▸ **Your assignment**
Copy out each line of the material that includes the word "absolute".
★ ★ ★ ★ ★
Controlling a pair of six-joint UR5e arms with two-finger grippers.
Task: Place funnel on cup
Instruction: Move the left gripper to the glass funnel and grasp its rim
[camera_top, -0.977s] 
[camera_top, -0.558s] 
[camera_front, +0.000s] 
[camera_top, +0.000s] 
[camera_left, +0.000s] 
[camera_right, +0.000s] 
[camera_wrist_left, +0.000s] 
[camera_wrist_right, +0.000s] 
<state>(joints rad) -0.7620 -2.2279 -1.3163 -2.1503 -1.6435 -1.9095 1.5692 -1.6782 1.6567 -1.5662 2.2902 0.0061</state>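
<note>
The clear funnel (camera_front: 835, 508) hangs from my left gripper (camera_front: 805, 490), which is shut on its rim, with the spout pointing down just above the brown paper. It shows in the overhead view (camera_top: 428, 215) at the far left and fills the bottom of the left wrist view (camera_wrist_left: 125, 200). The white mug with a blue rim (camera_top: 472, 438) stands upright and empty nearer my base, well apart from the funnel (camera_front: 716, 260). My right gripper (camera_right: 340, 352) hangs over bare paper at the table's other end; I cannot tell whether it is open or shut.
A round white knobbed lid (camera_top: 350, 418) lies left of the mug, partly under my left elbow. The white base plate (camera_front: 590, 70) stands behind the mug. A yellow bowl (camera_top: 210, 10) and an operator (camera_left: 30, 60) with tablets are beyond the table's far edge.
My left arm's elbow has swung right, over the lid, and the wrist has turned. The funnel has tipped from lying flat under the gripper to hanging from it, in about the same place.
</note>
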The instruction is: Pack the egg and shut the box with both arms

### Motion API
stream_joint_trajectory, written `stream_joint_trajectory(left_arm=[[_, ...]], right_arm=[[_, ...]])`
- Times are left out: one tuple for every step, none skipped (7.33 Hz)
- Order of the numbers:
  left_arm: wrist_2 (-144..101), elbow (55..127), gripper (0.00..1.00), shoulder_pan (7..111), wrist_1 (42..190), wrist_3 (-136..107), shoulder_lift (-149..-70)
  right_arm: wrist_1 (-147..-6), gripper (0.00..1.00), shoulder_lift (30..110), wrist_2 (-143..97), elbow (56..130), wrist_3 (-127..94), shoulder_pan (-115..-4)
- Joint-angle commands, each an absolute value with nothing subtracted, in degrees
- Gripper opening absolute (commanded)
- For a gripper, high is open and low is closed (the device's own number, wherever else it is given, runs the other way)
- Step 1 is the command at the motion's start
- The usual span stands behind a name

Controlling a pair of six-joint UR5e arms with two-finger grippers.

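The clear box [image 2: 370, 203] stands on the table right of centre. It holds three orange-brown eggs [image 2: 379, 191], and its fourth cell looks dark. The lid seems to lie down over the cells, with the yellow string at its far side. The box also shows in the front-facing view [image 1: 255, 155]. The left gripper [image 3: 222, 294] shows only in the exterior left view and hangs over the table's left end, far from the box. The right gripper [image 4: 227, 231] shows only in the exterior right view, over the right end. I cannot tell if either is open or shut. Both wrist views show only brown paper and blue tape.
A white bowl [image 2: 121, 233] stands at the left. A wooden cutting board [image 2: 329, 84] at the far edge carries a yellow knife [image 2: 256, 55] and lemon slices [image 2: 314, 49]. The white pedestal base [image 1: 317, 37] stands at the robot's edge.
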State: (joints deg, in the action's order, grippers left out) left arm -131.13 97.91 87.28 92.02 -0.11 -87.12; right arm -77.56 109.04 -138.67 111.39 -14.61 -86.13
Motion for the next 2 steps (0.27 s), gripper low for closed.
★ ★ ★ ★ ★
▸ **Answer box**
- Joint-angle commands, each an absolute value with nothing subtracted, in degrees
- Gripper opening absolute (commanded)

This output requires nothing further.